18 de Outubro de 2016, por Osvaldo Coggiola

Foto: Elaine Tavares
Foto: Elaine Tavares

Em setembro de 2016 tivemos o impeachment da presidente Dilma Rousseff, baseado em argumentos jurídicos e políticos que, se levados ao pé da letra e aplicados rigorosamente, derrubariam todos os governos estaduais do país. O chefão do Bank of America Merrill Lynch (BofA) não se fez de rogado para declarar no day after que o impeachment era só a primeira condição imposta ao Brasil pelo capital financeiro internacional: “O fluxo estrangeiro não virá imediatamente após o impeachment. Esse evento é apenas o primeiro ponto de um ‘check-list’ que deverá ser monitorado pelo estrangeiro e que inclui também a aprovação da PEC (Proposta de Emenda Constitucional) de gastos e a reforma da Previdência, entre outras reformas” (sic, grifo nosso). Quem duvidasse que o Brasil continuava e continua, depois de décadas de “desenvolvimento”, antigo ou “neo”, uma semicolônia do imperialismo capitalista comandado pelos EUA, já teve suas dúvidas resolvidas.

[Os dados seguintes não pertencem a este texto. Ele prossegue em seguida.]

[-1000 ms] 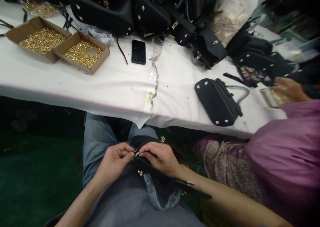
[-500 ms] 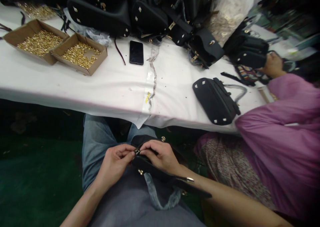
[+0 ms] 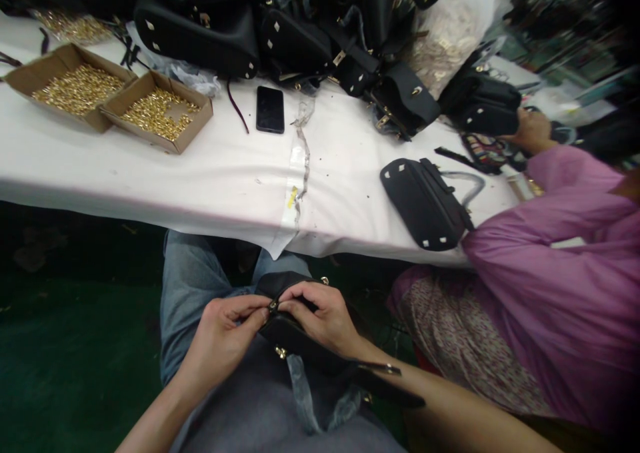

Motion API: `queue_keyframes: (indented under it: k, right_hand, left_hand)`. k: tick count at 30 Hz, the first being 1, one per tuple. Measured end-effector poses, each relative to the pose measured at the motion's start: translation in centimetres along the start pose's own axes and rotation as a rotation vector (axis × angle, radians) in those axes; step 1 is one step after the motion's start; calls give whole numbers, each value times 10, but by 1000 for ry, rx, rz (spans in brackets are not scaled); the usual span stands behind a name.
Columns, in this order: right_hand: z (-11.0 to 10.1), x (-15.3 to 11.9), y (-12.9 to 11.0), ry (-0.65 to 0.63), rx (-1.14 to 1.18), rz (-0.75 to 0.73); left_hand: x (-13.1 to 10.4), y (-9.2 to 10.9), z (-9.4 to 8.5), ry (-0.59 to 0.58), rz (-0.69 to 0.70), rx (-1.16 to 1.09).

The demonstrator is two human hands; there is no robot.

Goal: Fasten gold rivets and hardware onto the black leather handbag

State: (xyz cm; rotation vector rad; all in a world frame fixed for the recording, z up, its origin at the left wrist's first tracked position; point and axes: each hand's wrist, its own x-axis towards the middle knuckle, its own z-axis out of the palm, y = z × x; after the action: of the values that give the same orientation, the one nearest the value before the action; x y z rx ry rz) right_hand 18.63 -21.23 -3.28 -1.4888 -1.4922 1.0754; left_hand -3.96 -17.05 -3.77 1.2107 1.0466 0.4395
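Note:
A black handbag (image 3: 313, 352) lies across my lap, its handle (image 3: 305, 400) wrapped in clear plastic and hanging toward me. At the bag's opening, thumb and forefinger of my left hand (image 3: 227, 330) pinch the edge beside a small metal fitting (image 3: 273, 305). My right hand (image 3: 320, 313) grips the same opening from the other side, its forearm passing under the bag's strap flap (image 3: 393, 383). The fingertips of both hands almost meet at the fitting and partly cover it. Whether the fitting is part of a zipper I cannot tell.
On the white-covered table (image 3: 200, 186) stand two cardboard boxes of gold-coloured metal pieces (image 3: 165, 114), with a phone (image 3: 270, 110) beside them. Black handbags (image 3: 200, 33) are heaped behind; another handbag (image 3: 425, 203) lies at the right. A co-worker in a purple sleeve (image 3: 540, 240) sits there.
Both hands keep their pinch at the bag's opening and shift only slightly. The bag's strap flap has tilted a little. At the right the co-worker's hand stays on a black bag.

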Motion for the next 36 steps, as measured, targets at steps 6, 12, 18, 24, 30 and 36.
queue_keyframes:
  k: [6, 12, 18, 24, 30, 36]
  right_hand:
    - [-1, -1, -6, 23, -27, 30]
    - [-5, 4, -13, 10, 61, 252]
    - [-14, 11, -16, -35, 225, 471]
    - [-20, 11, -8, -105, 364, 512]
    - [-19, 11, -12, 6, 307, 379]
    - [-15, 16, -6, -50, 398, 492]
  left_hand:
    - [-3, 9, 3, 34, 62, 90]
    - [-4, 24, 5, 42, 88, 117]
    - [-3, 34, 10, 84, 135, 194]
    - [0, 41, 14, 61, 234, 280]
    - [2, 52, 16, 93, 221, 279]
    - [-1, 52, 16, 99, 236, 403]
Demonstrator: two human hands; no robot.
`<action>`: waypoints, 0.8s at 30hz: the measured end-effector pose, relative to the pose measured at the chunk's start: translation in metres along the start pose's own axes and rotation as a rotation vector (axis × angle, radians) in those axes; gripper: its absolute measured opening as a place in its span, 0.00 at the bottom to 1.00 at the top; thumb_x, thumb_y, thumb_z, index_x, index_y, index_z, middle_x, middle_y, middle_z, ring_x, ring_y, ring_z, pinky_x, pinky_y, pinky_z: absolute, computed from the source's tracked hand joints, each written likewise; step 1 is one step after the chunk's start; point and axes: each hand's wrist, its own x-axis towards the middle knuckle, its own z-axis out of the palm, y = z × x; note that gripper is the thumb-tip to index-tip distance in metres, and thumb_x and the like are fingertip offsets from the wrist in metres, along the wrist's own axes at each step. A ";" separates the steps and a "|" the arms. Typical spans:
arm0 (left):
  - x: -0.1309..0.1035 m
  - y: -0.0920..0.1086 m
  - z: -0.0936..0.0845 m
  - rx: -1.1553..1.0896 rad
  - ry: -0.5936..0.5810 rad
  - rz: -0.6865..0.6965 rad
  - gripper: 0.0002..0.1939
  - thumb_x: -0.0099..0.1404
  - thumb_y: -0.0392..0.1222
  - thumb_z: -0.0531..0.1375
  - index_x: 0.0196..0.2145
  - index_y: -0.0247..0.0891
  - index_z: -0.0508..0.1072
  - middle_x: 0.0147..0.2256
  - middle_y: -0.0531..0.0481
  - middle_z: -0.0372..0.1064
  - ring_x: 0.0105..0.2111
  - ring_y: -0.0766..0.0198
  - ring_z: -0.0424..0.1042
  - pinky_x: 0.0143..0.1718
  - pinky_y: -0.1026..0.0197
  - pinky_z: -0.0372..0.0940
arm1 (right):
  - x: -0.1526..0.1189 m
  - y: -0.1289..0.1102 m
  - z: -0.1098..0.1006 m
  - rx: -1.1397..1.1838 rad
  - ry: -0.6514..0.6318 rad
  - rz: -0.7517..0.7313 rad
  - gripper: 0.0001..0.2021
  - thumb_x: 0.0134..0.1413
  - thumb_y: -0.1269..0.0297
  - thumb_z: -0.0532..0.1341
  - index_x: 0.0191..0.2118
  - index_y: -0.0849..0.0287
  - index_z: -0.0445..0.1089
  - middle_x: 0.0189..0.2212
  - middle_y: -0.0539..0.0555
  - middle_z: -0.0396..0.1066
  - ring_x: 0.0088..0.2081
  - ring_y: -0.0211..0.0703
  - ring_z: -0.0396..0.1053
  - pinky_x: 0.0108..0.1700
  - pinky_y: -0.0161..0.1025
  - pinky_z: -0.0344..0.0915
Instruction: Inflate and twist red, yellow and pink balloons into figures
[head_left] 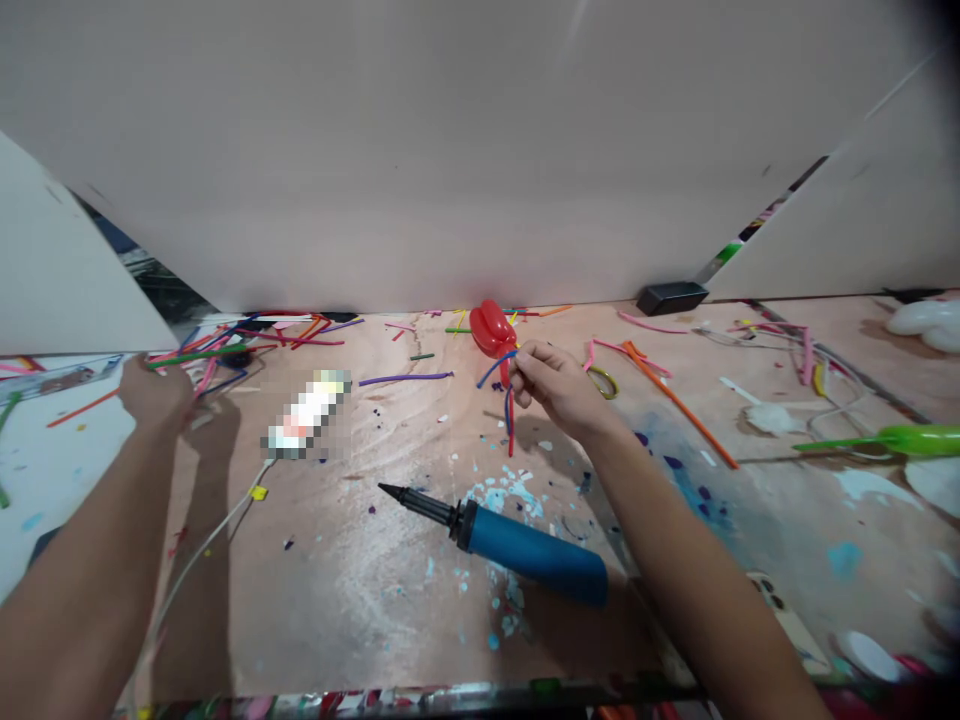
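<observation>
My right hand (pixel 551 385) is closed in a pinch on the knotted end of a red balloon (pixel 491 328), which is blown up into rounded lobes. Thin blue and red uninflated tails hang below the fingers. At the far left, my left hand (pixel 156 392) is closed on a long green uninflated balloon (pixel 199 355) beside a heap of loose balloons (pixel 300 332). An orange uninflated balloon (pixel 82 408) sticks out on its left side. Between my forearms lies a blue hand pump (pixel 536 550) with a black nozzle pointing left.
A purple uninflated balloon (pixel 405 379) and a pixelated object with a white cable (pixel 206 548) lie left of centre. To the right are scissors (pixel 604 382), an orange balloon (pixel 682 405), a green balloon (pixel 919 439), a black box (pixel 671 297) and a phone (pixel 787 620). White panels (pixel 465 150) stand behind.
</observation>
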 end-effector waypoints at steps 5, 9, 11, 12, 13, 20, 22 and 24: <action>-0.054 0.089 -0.025 -0.432 -0.189 0.358 0.21 0.66 0.51 0.55 0.49 0.36 0.72 0.52 0.46 0.71 0.49 0.55 0.70 0.55 0.52 0.63 | 0.011 -0.017 0.017 -0.256 -0.098 -0.053 0.12 0.58 0.56 0.60 0.31 0.60 0.66 0.29 0.50 0.68 0.24 0.32 0.64 0.26 0.33 0.61; -0.153 0.176 -0.029 -0.966 -0.846 0.583 0.26 0.69 0.58 0.49 0.49 0.39 0.74 0.51 0.42 0.72 0.48 0.55 0.71 0.49 0.54 0.66 | 0.025 -0.026 0.031 -0.410 -0.059 -0.150 0.09 0.59 0.58 0.58 0.36 0.59 0.67 0.27 0.51 0.68 0.28 0.36 0.68 0.29 0.34 0.64; -0.190 0.206 -0.023 -1.146 -0.947 0.601 0.25 0.69 0.58 0.50 0.52 0.40 0.73 0.54 0.43 0.69 0.52 0.56 0.69 0.50 0.56 0.65 | 0.028 -0.026 0.037 -0.498 -0.027 -0.233 0.08 0.59 0.60 0.57 0.37 0.59 0.68 0.28 0.51 0.69 0.28 0.37 0.68 0.30 0.35 0.64; -0.202 0.216 -0.019 -1.227 -0.983 0.575 0.24 0.69 0.57 0.51 0.52 0.40 0.73 0.54 0.43 0.69 0.51 0.57 0.69 0.48 0.57 0.66 | 0.028 -0.025 0.040 -0.563 -0.020 -0.281 0.07 0.59 0.61 0.57 0.37 0.59 0.69 0.30 0.52 0.69 0.30 0.37 0.68 0.31 0.35 0.64; -0.210 0.224 -0.015 -1.297 -0.984 0.543 0.23 0.69 0.57 0.52 0.50 0.40 0.74 0.51 0.43 0.71 0.49 0.59 0.70 0.46 0.59 0.66 | 0.027 -0.023 0.041 -0.638 -0.005 -0.331 0.06 0.58 0.63 0.58 0.36 0.59 0.69 0.33 0.53 0.69 0.32 0.38 0.68 0.32 0.36 0.64; -0.204 0.230 0.003 -1.586 -0.834 0.229 0.11 0.62 0.47 0.64 0.36 0.37 0.78 0.20 0.57 0.57 0.20 0.75 0.58 0.24 0.70 0.58 | 0.015 -0.007 0.032 -0.976 -0.012 -0.341 0.07 0.58 0.66 0.59 0.33 0.61 0.73 0.35 0.55 0.67 0.36 0.41 0.66 0.39 0.38 0.61; -0.201 0.225 0.003 -1.721 -0.968 0.070 0.09 0.61 0.44 0.65 0.36 0.37 0.76 0.19 0.59 0.54 0.17 0.76 0.56 0.21 0.71 0.58 | 0.013 -0.004 0.029 -1.009 -0.071 -0.279 0.07 0.58 0.67 0.58 0.32 0.61 0.72 0.32 0.54 0.68 0.35 0.40 0.65 0.38 0.37 0.59; -0.199 0.220 0.002 -1.805 -1.014 -0.070 0.07 0.60 0.42 0.66 0.36 0.38 0.75 0.21 0.58 0.61 0.18 0.76 0.61 0.22 0.71 0.60 | 0.011 0.000 0.027 -1.030 -0.139 -0.236 0.07 0.57 0.69 0.58 0.29 0.61 0.71 0.29 0.53 0.68 0.32 0.39 0.64 0.35 0.36 0.57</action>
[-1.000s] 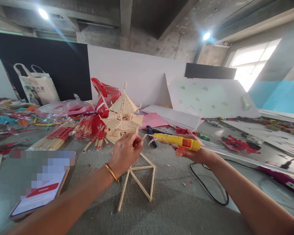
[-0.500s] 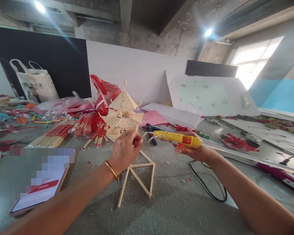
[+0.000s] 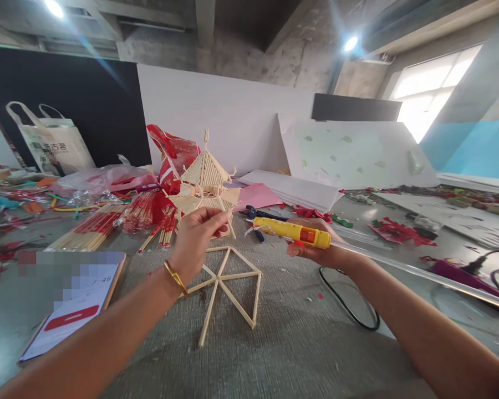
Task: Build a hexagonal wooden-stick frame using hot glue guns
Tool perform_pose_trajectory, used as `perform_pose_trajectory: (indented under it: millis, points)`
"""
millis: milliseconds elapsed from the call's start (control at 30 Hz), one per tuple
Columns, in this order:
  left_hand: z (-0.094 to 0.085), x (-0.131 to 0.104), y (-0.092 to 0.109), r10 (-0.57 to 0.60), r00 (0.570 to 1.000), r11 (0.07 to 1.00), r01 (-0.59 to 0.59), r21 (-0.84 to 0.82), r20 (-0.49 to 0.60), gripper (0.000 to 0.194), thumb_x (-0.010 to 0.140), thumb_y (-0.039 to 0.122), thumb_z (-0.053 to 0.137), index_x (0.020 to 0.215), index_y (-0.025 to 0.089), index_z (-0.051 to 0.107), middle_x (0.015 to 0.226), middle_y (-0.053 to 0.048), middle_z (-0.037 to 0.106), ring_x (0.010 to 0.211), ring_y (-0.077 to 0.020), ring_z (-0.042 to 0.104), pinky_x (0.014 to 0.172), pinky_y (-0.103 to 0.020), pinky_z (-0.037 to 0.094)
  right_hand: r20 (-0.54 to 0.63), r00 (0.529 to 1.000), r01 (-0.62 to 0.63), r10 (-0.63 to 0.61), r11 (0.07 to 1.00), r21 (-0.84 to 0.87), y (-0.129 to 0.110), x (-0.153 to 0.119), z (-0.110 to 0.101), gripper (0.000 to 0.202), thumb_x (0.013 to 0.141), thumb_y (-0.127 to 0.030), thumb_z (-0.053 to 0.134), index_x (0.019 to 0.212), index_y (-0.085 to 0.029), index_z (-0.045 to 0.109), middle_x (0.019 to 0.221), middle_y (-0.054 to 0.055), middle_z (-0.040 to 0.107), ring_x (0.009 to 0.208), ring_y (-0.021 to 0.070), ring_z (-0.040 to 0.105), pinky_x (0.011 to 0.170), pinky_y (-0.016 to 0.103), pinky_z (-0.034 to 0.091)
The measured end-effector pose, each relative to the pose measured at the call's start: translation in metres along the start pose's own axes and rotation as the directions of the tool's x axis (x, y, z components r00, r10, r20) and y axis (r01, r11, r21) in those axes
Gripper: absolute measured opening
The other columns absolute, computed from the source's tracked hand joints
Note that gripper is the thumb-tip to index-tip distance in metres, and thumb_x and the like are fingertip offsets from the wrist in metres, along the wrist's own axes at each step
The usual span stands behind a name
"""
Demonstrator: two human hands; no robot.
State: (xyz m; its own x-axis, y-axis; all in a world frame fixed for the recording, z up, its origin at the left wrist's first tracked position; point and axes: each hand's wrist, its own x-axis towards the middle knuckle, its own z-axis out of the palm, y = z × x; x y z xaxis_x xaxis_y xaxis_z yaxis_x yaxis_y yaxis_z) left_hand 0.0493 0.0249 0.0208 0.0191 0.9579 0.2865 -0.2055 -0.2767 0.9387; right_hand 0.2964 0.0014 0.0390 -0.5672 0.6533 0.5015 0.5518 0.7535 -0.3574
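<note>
My right hand (image 3: 316, 244) is wrapped round a yellow hot glue gun (image 3: 291, 231), its nozzle pointing left. A clear glue stick (image 3: 382, 263) runs out of the gun's back. Just left of the nozzle, my left hand (image 3: 199, 238) pinches a short wooden stick (image 3: 232, 228), mostly covered by the fingers. Below the hands lies a flat frame of pale sticks (image 3: 238, 275), spokes meeting at a hub and some outer sides joined; my left hand and wrist cover part of it. Behind my left hand stands a stick-built pagoda model (image 3: 205, 172) with tiered roofs.
A phone (image 3: 75, 310) lies at the left. Bundled sticks (image 3: 93, 227) and red-tipped sticks (image 3: 166, 230) are beyond it. Dark-handled pliers or a similar tool (image 3: 258, 215) lie behind the gun. A black cable (image 3: 349, 310) loops at the right, near a purple power strip (image 3: 461, 277).
My left hand has moved left and slightly up, away from the nozzle, with the stick. More of the frame's hub and spokes shows. The glue gun has shifted slightly left in view.
</note>
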Motion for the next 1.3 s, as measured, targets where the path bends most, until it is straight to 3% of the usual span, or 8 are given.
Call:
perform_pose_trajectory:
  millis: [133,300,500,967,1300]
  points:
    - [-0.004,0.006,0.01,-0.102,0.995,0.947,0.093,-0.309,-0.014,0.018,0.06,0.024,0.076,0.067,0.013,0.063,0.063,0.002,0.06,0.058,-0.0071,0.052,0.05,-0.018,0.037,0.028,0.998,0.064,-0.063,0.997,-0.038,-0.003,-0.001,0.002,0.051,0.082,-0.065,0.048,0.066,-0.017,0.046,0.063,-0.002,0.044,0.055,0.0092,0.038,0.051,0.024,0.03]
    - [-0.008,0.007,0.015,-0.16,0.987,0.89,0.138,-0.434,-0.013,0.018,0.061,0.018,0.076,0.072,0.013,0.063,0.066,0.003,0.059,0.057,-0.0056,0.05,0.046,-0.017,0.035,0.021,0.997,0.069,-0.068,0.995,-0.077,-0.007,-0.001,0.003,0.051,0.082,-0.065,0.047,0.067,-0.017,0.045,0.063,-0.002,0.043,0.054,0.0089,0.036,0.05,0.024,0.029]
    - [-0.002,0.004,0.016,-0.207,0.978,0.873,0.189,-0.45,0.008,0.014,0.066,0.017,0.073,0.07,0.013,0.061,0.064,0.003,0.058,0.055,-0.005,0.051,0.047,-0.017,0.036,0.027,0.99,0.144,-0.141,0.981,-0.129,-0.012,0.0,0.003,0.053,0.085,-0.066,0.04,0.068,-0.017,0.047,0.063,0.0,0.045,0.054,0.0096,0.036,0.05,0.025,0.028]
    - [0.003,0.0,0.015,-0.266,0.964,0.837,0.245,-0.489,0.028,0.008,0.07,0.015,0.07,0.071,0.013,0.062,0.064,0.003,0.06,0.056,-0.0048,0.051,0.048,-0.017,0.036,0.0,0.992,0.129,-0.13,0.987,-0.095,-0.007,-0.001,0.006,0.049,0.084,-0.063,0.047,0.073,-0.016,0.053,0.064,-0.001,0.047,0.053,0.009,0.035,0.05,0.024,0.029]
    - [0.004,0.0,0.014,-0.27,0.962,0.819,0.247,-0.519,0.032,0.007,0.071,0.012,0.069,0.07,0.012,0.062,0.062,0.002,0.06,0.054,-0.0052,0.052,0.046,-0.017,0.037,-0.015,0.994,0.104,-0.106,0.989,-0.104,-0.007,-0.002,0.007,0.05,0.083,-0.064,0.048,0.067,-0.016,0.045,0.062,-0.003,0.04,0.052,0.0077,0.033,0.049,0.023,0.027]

Em outubro, como previsto, 144 milhões de eleitores foram convocados para eleger 5.570 prefeitos e mais de 57 mil vereadores dentre 463 mil candidatos à função. As abstenções e os votos brancos e nulos bateram todos os recordes precedentes. A muito propalada “grande guinada à direita” (crescimento dos candidatos eleitos do PSDB e do PSD, principalmente) que permitiu a eleição de candidatos como “Tião Peidão” (não sabemos qual minoria social ou política representa) e “Dr. Último” (candidato mais votado em sua cidade), foi simbolizada pela eleição em primeiro turno do candidato declaradamente “antipolítico” do partido tucano no maior município do país (São Paulo).